Entering the exhibition, the audience is given a packet handout. On the packet is a list of all the artists who have their work displayed for those to see, which includes Kim Boggs, Diana Hale, Mary Lamb, Terri Long, Deborah O’Keefe, Nikki Painter, Laura Parsons, Charles Peale, Noah Scalin, and Aggie Zed. Along with the list of names is a written answer from all of the artists who were asked the same question, “Why do you like working with existing or pre-made parts for your artwork?” Not only was this an interesting way to get the perspectives of each artist, but it also gave those who are viewing the art some insight into the creative process.

The variety of art pieces was truly spectacular, even though the artists used limited supplies for the pieces; the artists did a phenomenal job.
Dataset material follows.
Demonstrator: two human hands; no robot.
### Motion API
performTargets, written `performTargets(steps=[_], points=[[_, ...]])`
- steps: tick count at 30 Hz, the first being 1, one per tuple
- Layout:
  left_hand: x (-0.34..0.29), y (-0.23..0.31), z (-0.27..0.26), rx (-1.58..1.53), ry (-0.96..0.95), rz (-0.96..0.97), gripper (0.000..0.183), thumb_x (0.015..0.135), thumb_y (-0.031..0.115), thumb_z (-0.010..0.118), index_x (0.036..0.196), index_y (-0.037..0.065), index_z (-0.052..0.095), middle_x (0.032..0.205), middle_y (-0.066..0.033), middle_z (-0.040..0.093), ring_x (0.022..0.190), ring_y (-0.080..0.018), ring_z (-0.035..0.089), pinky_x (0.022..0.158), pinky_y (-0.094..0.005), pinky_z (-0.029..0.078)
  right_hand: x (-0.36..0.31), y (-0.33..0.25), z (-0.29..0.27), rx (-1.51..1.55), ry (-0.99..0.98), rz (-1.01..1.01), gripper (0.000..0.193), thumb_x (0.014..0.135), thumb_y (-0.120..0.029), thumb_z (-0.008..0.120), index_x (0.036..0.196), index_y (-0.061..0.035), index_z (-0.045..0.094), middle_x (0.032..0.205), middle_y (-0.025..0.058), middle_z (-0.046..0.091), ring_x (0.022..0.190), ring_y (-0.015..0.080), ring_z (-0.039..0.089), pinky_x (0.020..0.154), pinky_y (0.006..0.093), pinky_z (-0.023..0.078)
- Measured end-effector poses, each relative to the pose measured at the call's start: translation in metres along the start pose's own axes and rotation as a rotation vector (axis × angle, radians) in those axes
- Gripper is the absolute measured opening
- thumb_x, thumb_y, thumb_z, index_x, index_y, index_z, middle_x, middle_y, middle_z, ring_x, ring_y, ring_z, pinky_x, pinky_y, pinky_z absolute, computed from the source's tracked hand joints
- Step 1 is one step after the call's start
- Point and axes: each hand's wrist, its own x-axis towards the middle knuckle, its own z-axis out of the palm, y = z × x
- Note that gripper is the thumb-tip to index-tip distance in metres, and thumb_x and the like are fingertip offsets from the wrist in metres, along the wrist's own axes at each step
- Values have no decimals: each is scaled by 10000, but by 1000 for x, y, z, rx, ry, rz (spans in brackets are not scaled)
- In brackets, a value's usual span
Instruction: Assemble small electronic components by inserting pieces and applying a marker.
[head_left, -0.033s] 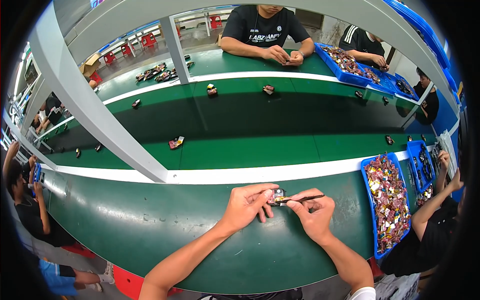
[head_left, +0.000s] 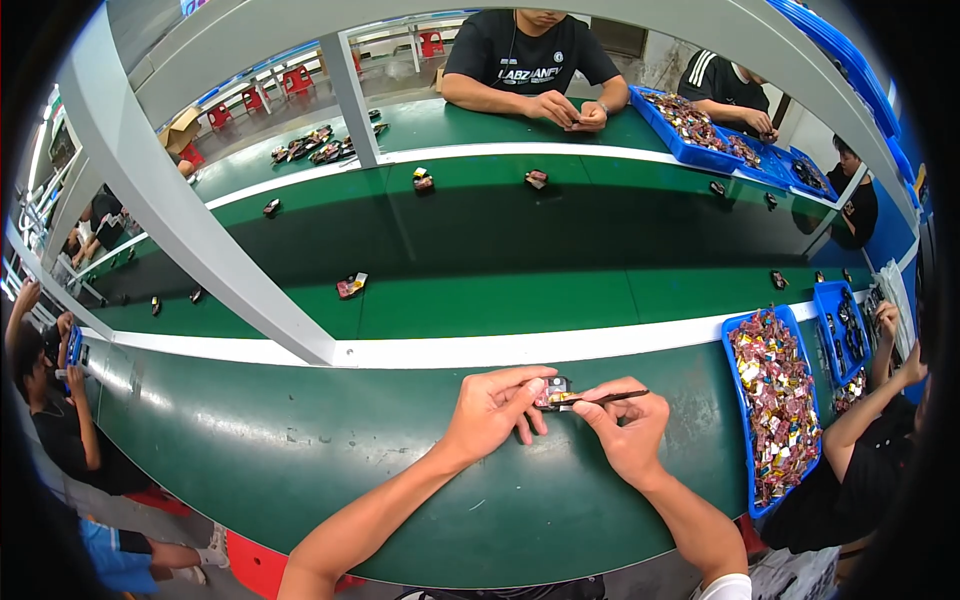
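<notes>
My left hand (head_left: 494, 410) is closed on a small black part (head_left: 557, 385) with pinkish and yellow pieces on it, held just above the green worktop (head_left: 400, 440). A slim dark tool (head_left: 625, 396), shaped like tweezers, is pinched in my right hand (head_left: 628, 428). Its tip reaches the small part beside my left thumb. Fingers cover much of the part, so its exact kind does not show. To the right of my right hand stands a blue tray (head_left: 741, 400) heaped with small pink, yellow and silvery pieces (head_left: 775, 410).
A white rail (head_left: 480, 351) separates the worktop from a green conveyor belt (head_left: 480, 305) with scattered small black parts. A grey slanted post (head_left: 200, 190) rises at the left. Co-workers sit across the belt and at both sides; another blue tray (head_left: 826, 290) lies further right.
</notes>
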Motion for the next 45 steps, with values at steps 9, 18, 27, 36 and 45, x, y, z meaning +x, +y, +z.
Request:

A favorite among the viewers was Noah Scalin’s pieces, which used a wide variety of stickers from different sorts of media on a panel to create an overarching image. A piece that stood out to me was Nikki Painter’s Night Garden pieces, which illustrate a painting of flowers but use a mixture of gouache, pen, and collage on paper to create an extremely vibrant and eye-grabbing painting. But there was no other piece of artwork that I thought deserved all the praise it received, other than Aggie Zed’s Blow on the Never, Flys First Word, Fully Funded Rover, My Opposable Thumbs, and The Early Clone Gets the Contract.

Zed’s sculptures truly captured the spare parts ideology and pertain to the essence of Shelley’s Frankenstein. The sculptures were crafted from ceramic, mixed metals, and plastic and resembled unnatural and uncanny creatures with man-made machinery. Her artwork was truly thought-provoking to me and resembled something straight out of Silent Hill or Mirror Mask. “Because the sculptures begin with figurative elements, I think of them, and feel them, as characters while I work. Often they feel like underdog beings, and I feel tenderness towards them while complex structures build up around them, supporting them while threatening to topple them,” Zed said when asked about the creative process of her work. “The common denominator for almost all of my work is an appreciation of the existential struggle of the individual, especially the individual’s relationship with technology and mechanisation.”

PVCC’s Spare Parts Art Exhibition was truly both thought-provoking and eye-opening about being resourceful with the items we have at our disposal. The Spare Parts exhibit will show from Nov. 17 to Jan. 10. If you are even remotely interested in viewing these pieces for yourself, I would not wait too long to do so.